Aim of the exercise - The answer must be the full listing, written out exactly.

The records -

______

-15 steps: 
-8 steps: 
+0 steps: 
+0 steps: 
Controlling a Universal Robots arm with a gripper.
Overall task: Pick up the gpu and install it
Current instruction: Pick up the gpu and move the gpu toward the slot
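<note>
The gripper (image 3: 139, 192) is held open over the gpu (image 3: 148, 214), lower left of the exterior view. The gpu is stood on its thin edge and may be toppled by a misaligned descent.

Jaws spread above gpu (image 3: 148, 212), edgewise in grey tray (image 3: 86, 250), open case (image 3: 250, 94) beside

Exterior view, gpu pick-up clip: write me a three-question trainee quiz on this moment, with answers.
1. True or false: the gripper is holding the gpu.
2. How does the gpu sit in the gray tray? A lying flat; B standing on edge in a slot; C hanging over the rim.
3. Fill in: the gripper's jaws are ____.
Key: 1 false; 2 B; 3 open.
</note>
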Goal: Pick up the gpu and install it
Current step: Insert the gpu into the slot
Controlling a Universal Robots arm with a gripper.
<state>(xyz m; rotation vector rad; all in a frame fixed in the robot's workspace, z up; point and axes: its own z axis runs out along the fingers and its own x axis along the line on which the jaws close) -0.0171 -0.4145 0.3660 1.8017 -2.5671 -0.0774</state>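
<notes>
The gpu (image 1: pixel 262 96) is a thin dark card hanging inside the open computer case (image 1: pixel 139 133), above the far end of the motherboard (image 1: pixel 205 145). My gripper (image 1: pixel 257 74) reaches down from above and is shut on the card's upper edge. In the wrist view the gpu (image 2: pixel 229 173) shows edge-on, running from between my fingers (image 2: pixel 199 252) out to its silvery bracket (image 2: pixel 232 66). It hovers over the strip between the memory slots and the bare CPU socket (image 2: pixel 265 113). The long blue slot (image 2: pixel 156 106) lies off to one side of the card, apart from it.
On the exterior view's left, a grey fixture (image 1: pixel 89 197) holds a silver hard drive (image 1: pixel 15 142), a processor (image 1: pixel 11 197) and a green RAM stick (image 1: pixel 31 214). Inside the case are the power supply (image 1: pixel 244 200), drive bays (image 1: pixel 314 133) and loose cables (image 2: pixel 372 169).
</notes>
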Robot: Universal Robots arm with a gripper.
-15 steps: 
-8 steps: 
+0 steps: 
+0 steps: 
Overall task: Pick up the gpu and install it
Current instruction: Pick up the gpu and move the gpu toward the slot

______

Reply to the exercise -
-15 steps: 
-8 steps: 
+0 steps: 
+0 steps: 
Controlling a Universal Robots arm with a gripper.
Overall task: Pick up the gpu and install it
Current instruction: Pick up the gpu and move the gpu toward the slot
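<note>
The gripper (image 3: 139, 192) is held open over the gpu (image 3: 148, 214), lower left of the exterior view. The gpu is stood on its thin edge and may be toppled by a misaligned descent.

Jaws spread above gpu (image 3: 148, 212), edgewise in grey tray (image 3: 86, 250), open case (image 3: 250, 94) beside

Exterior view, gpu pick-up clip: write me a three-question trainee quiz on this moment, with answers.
1. True or false: the gripper is holding the gpu.
2. How does the gpu sit in the gray tray? A lying flat; B standing on edge in a slot; C hanging over the rim.
3. Fill in: the gripper's jaws are ____.
Key: 1 false; 2 B; 3 open.
</note>
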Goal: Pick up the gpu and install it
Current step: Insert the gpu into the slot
Controlling a Universal Robots arm with a gripper.
<state>(xyz m; rotation vector rad; all in a frame fixed in the robot's workspace, z up; point and axes: its own z axis runs out along the fingers and its own x axis along the line on which the jaws close) -0.0171 -0.4145 0.3660 1.8017 -2.5671 -0.0774</state>
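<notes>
The gpu (image 1: pixel 262 96) is a thin dark card hanging inside the open computer case (image 1: pixel 139 133), above the far end of the motherboard (image 1: pixel 205 145). My gripper (image 1: pixel 257 74) reaches down from above and is shut on the card's upper edge. In the wrist view the gpu (image 2: pixel 229 173) shows edge-on, running from between my fingers (image 2: pixel 199 252) out to its silvery bracket (image 2: pixel 232 66). It hovers over the strip between the memory slots and the bare CPU socket (image 2: pixel 265 113). The long blue slot (image 2: pixel 156 106) lies off to one side of the card, apart from it.
On the exterior view's left, a grey fixture (image 1: pixel 89 197) holds a silver hard drive (image 1: pixel 15 142), a processor (image 1: pixel 11 197) and a green RAM stick (image 1: pixel 31 214). Inside the case are the power supply (image 1: pixel 244 200), drive bays (image 1: pixel 314 133) and loose cables (image 2: pixel 372 169).
</notes>
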Robot: Universal Robots arm with a gripper.
-15 steps: 
-8 steps: 
+0 steps: 
+0 steps: 
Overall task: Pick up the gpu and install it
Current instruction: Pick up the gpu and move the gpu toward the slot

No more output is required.